_What this task involves_: Output every line of the listing as it stands.

_Dataset excerpt_:
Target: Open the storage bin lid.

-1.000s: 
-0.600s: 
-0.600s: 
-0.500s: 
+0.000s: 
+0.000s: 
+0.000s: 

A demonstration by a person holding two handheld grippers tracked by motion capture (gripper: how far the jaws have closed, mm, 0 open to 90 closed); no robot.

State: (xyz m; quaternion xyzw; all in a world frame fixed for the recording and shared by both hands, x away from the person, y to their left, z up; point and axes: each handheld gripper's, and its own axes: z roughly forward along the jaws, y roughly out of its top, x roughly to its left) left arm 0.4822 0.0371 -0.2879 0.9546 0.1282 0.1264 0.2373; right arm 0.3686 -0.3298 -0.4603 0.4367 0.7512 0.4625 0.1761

_Answer to this exercise_:
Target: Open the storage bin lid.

-1.000s: 
-0.600s: 
-0.600s: 
-0.500s: 
+0.000s: 
+0.000s: 
+0.000s: 

A demonstration by a person holding two handheld grippers tracked by motion capture (gripper: how far the jaws have closed, mm, 0 open to 90 closed); no robot.

State: (xyz m; quaternion xyzw; all in a world frame fixed for the recording and shared by both hands, x away from the person, y to their left, z up; point and axes: each handheld gripper's, and its own axes: z roughly forward along the jaws, y roughly out of its top, x roughly to its left) left arm 0.4822 0.0371 -0.2879 0.9546 0.1282 0.1264 0.2373; right arm 0.3686 -0.3298 -0.4603 0.4367 0.7512 0.4625 0.1761

With the answer given, the exercise is complete.